Section 871(m). A 30% withholding tax (which may be reduced by an
applicable income tax treaty) is imposed under Section 871(m) of the Code on certain “dividend equivalents” paid or
deemed paid to a non-U.S. holder with respect to a “specified equity-linked instrument” that references one or more dividend-paying U.S. equity securities or indices
containing U.S. equity securities. The withholding tax can apply even if the instrument does not provide for payments that reference
dividends. Treasury regulations provide that the withholding tax applies to all dividend equivalents paid or deemed paid on specified
equity-linked instruments that have a delta of one (“delta-one specified equity-linked instruments”) issued after
2016 and to all dividend equivalents paid or deemed paid on all other specified equity-linked instruments issued after 2018. However,
the IRS has issued guidance that states that the Treasury and the IRS intend to amend the effective dates of the Treasury regulations
to provide that withholding on dividend equivalents paid or deemed paid will not apply to specified equity-linked instruments
that are not delta-one specified equity-linked instruments and are issued before January 1, 2023.
Based on our determination that the Notes are not “delta-one”

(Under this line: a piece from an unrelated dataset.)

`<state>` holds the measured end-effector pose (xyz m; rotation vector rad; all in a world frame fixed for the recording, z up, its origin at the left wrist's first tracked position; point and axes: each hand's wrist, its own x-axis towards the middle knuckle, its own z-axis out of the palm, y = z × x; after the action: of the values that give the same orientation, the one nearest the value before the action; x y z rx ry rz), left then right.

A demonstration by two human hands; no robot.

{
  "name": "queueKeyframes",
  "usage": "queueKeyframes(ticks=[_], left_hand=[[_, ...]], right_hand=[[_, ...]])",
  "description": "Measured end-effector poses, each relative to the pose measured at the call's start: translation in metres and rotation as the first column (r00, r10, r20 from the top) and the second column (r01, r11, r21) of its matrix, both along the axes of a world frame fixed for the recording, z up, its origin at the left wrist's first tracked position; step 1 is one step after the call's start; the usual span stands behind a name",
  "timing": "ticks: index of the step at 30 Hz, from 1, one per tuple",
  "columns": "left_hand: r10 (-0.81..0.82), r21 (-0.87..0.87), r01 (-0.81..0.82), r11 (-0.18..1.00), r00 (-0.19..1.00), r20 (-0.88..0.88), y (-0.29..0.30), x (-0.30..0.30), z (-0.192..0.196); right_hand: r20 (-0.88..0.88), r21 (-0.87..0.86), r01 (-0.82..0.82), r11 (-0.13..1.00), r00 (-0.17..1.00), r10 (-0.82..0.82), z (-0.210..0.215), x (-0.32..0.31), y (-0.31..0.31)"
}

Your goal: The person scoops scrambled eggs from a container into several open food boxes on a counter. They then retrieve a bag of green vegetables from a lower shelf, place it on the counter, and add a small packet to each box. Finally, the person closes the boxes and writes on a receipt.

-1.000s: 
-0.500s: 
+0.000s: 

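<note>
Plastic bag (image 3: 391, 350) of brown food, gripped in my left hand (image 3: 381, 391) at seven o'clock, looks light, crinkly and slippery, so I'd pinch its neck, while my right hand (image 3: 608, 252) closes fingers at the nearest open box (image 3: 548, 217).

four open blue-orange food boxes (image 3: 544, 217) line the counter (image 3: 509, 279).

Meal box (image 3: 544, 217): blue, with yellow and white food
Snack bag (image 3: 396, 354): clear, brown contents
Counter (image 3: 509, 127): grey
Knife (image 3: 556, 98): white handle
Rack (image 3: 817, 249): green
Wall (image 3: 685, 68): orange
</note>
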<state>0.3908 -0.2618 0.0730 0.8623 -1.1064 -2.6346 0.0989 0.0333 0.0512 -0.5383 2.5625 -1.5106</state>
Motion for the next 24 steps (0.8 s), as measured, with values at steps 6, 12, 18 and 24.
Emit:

with respect to any underlying index or any underlying constituents, our counsel is of the opinion that the Notes should not
be delta-one specified equity-linked instruments and thus should not be subject to withholding on dividend equivalents. Our determination
is not binding on the IRS, and the IRS may disagree with this determination. Furthermore, the application of Section 871(m) of
the Code will depend on our determinations made upon issuance of the Notes. If withholding is required, we will not make payments
of any additional amounts.
Nevertheless, after issuance, it is possible that your Notes could be deemed to be reissued for tax purposes
upon the occurrence of certain events affecting an underlying index, an underlying constituent or your Notes, and following such
occurrence your Notes could be treated as delta -one specified equity-linked instruments that are subject to withholding on dividend
equivalents. It is also possible that withholding tax or other tax under Section 871(m) of the Code could apply to the Notes under
these rules if a non-U.S. holder enters, or has entered, into certain other transactions in respect of an underlying index, an
underlying constituent or the Notes. A non-U.S. holder that enters, or has entered, into other transactions in respect of an underlying
index, an underlying constituent or the Notes should consult its tax advisor regarding the application of Section 871(m) of the
Code to its Notes in the context of its other transactions.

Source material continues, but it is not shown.